Patient 3—A 75-year-old woman with a family history of lipomas was diagnosed with Dercum disease verified by ultrasonography. The patient was administered 2 mL of DCA to a 2.65×3.19×0.71-cm lipoma of the volar aspect of the left forearm. A 1.66×2.02×0.38-cm lipoma of the lateral aspect of the right forearm was monitored as an untreated control. Following the procedure, the patient reported initial swelling that persisted for a few weeks followed by notable pain relief and a decrease in lipoma size. At 2-month follow-up, the patient reported no pain or other adverse effects, while repeat imaging demonstrated reduction of the treated lesion on the volar aspect of the left forearm to 2.13×2.56×0.75 cm and growth of the untreated lesion on the lateral aspect of the right forearm to 1.95×2.05×0.37 cm. The treated lipoma reduced in volume by 30.29%, and the untreated control increased in volume by 15.05% (Table).

Comment

Deoxycholic acid is a bile acid naturally found in the body that helps to emulsify and solubilize fats in the intestines. When injected subcutaneously, DCA becomes an adipolytic agent that induces inflammation and targets adipose degradation by macrophages, and it has been manufactured to reduce submental fat.7 Off-label use of DCA has been explored for nonsurgical body contouring and lipomas with promising results in some cases; however, these prior studies have been limited by the lack of quantitative objective measurements to effectively demonstrate the impact of treatment.8,9

We present 3 patients who requested treatment for numerous painful lipomas. Given the extent of their disease, surgical options were not feasible, and the patients opted to try a nonsurgical alternative.
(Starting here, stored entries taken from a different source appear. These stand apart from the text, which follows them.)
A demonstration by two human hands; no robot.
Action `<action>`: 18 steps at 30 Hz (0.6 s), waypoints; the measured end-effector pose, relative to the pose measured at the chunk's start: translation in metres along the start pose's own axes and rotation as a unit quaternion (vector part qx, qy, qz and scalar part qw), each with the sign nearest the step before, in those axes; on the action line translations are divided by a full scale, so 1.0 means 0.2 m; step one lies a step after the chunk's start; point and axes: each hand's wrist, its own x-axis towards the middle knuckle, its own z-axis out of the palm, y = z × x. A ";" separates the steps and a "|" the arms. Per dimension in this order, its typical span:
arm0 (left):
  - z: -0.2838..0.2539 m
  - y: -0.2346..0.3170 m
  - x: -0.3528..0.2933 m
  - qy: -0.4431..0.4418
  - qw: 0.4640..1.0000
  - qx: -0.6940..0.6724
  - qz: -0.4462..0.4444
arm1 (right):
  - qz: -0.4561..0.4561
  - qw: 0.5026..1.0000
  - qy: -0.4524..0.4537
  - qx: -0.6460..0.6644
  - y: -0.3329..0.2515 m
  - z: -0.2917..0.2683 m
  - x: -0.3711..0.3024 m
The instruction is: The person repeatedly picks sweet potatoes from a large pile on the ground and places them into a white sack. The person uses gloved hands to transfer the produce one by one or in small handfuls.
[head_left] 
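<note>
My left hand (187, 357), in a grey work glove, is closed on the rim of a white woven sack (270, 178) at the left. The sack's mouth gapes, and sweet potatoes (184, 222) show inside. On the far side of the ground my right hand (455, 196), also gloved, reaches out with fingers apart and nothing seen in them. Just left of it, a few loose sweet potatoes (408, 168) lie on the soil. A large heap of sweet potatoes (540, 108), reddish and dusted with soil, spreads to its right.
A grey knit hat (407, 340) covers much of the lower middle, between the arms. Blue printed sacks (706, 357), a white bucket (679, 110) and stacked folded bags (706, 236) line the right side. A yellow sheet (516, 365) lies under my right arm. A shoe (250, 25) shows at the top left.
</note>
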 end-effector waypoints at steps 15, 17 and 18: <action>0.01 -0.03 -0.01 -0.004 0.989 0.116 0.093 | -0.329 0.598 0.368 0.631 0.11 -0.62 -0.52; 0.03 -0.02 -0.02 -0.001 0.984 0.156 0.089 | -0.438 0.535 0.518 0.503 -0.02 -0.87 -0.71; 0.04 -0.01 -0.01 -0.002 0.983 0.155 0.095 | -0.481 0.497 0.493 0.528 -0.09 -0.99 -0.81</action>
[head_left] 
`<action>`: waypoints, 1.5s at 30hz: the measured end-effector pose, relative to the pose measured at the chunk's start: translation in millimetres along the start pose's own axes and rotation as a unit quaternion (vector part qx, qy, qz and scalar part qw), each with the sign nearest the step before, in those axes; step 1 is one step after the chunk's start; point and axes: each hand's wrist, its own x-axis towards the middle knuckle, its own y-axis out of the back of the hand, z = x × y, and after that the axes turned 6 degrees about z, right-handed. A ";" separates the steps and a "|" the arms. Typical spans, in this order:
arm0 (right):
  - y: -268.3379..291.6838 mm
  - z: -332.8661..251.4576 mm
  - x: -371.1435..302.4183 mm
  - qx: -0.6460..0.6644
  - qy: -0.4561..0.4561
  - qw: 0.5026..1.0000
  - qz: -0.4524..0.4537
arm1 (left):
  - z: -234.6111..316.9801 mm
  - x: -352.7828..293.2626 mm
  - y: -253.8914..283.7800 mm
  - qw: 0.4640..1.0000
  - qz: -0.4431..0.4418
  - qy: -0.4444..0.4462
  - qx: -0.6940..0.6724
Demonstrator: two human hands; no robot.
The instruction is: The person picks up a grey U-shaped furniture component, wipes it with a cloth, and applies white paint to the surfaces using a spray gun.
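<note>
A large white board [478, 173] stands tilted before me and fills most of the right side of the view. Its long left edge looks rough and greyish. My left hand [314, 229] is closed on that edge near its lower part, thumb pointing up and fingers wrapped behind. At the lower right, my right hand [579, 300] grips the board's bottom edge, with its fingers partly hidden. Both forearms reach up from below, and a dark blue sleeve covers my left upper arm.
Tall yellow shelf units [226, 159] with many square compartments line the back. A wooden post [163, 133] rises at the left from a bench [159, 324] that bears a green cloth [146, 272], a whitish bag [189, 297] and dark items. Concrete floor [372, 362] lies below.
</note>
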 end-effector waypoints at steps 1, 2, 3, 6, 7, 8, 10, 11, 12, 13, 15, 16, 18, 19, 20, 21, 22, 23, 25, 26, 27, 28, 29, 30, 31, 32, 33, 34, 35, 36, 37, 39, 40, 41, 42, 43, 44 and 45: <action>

In each case, the painful lipomas that were chosen for treatment were injected with 2 mL of DCA. Injection-associated symptoms included swelling, tenderness, discoloration, and induration, which resolved over a period of months. Patient 1 had a treated lipoma that reduced in volume by approximately 35%, while the control continued to grow and doubled in volume. In patient 2, the treated lesion on the lateral aspect of the mid thigh reduced in volume by almost 70%, and the treated lesion on the volar aspect of the right forearm reduced in volume by more than 40%, while the control grew by more than 20%. In patient 3, the volume of the treated lipoma decreased by 30%, and the control increased by 15%. The follow-up interval was shortest in patient 3—2 months as opposed to 11 months and 6 months for patients 1 and 2, respectively; therefore, more progress may be seen in patient 3 with more time. Interestingly, a change in shape of the lipoma was noted in patient 3 (Figure)—an increase in its depth while the center became anechoic, which is a sign of hollowing in the center due to the saponification of fat and a possible cause for the change from an elliptical to a more spherical or doughnutlike shape. Intralesional administration of DCA may offer patients with extensive lipomas, such as those seen in patients with Dercum disease, an alternative, less-invasive option to assist with pain and tumor burden when excision is not feasible. Although treatments with DCA can be associated with side effects, including pain, swelling, bruising, erythema, induration, and numbness, all 3 of our patients had ultimate mitigation of pain and reduction in lipoma size within months of the injection. Additional studies should be explored to determine the optimal dose and frequency of administration of DCA that could benefit patients with Dercum disease.

A, Ultrasonography of a lipoma on the volar aspect of the left forearm at 2-month follow-up that was treated with 2 mL of deoxycholic acid (DCA) in a patient with Dercum disease (patient 3).

A, Ultrasonography of a lipoma on the volar aspect of the left forearm at 2-month follow-up that was treated with 2 mL of deoxycholic acid (DCA) in a patient with Dercum disease (patient 3). It has an anechoic center at the site of saponification of fat after the injection of DCA. B, A 3D model of the treated lipoma showed a more spherical shape with a hollow center. C, A 3D model of the treated lipoma after being compressed. 3D renderings courtesy of Jennifer Gao (Boston, Massachusetts).